Doris Day’s longtime estate in Monterey is on the market for $7.4 million, and all the proceeds from a sale will go to the late actress’s charity.
Day spent about four decades at the roughly 9-acre property before she died last year at the age of 97, according to the Wall Street Journal.
She was an avid animal welfare activist and personally rescued scores of dogs over the years, pampering them at the estate with dog beds draped in Ralph Lauren sheets and homemade food she cooked in a dedicated dog kitchen.
Appropriately, proceeds from the sale go to the Doris Day Animal Foundation, which is currently supporting animal rescue efforts related to the California wildfires.

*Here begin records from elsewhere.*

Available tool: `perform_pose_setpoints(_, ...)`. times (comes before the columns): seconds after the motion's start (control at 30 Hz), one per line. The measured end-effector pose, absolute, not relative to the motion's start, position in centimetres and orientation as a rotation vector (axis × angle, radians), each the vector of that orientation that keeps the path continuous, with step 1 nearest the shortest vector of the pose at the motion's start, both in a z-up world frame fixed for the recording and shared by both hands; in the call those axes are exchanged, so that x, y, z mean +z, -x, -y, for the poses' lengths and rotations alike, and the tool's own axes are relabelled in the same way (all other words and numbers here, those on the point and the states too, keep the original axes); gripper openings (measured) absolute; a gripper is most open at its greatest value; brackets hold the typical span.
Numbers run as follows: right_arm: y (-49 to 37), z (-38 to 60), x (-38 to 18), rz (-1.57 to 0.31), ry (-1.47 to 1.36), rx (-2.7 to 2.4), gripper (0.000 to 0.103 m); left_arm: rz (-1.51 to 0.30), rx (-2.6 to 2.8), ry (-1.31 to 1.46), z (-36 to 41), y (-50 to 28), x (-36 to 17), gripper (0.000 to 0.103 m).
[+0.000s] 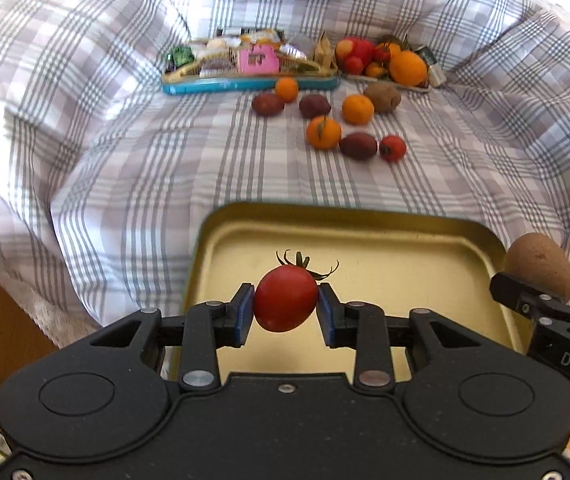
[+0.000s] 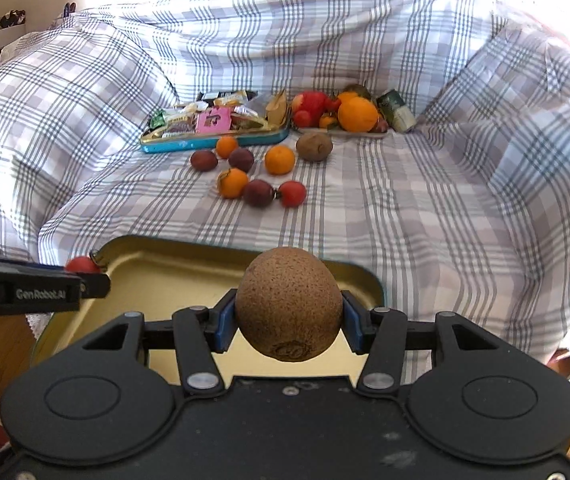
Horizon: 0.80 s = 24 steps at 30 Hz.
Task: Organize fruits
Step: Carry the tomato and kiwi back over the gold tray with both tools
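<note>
My left hand-held gripper (image 1: 286, 307) is clamped on a small red tomato (image 1: 285, 300), green stem up, hanging over the near left part of the empty gold tin tray (image 1: 365, 236). To its right, my right hand-held gripper (image 2: 289, 322) is closed around a brown kiwi (image 2: 289, 304), held above the tray's near right side. Neither fruit touches the tray floor as far as I can tell.

Far off on the plaid bedsheet (image 1: 125, 140), going left to right: a blue tin of wrapped snacks (image 1: 245, 82), then loose fruit in front of it, namely mandarins (image 1: 324, 132), dark plums (image 1: 358, 145), another small tomato (image 1: 392, 148) and a second kiwi (image 1: 382, 97), and at far right a plate piled with an orange (image 1: 408, 67) and red fruit.

I judge this the delivery step: both fruits are carried and ready to be set down. Next I would lower each into the tray and open the jaws gently, keeping the two apart so they do not roll together, the round tomato especially.
</note>
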State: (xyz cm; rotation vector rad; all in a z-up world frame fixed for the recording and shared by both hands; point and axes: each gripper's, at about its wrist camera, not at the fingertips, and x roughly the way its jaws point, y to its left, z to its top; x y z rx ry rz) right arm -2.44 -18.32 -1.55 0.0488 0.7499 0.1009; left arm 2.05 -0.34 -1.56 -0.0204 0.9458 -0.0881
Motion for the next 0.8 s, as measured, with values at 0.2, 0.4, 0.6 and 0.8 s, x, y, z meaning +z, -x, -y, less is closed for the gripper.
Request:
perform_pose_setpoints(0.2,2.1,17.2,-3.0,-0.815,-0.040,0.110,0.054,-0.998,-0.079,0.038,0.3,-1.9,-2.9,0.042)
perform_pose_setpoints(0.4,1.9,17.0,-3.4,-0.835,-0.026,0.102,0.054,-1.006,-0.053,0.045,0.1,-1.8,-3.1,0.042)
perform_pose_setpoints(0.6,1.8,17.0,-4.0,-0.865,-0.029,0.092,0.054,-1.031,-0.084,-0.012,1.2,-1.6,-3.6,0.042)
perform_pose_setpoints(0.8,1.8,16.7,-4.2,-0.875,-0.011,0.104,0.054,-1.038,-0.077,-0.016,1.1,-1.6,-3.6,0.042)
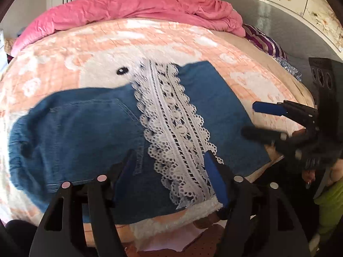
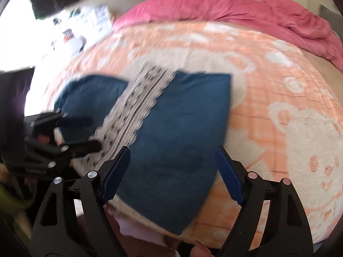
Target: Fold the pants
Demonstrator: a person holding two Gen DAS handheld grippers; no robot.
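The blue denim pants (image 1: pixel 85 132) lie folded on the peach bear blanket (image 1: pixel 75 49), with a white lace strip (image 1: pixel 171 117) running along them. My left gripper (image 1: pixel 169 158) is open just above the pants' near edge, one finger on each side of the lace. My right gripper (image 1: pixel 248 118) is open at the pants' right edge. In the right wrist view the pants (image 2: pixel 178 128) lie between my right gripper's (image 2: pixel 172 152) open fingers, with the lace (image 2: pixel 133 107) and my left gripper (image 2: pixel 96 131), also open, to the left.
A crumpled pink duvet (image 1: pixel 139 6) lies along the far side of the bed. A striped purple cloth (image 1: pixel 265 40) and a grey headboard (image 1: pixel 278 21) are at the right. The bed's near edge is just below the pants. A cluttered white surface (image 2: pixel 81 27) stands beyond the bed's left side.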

Day bought the home with her fourth husband, Barry Comden, in about 1980. They lived in Beverly Hills at the time, but Day wanted more land for her dogs, according to the Journal.
The house sits on a knoll. Day and Comden expanded it to three bedrooms and 7,000 square feet. It’s painted in a warm yellow color that was Day’s favorite. The gate house and two apartments connected to the main house are painted red. The home also overlooks the Quail Lodge and Golf Club.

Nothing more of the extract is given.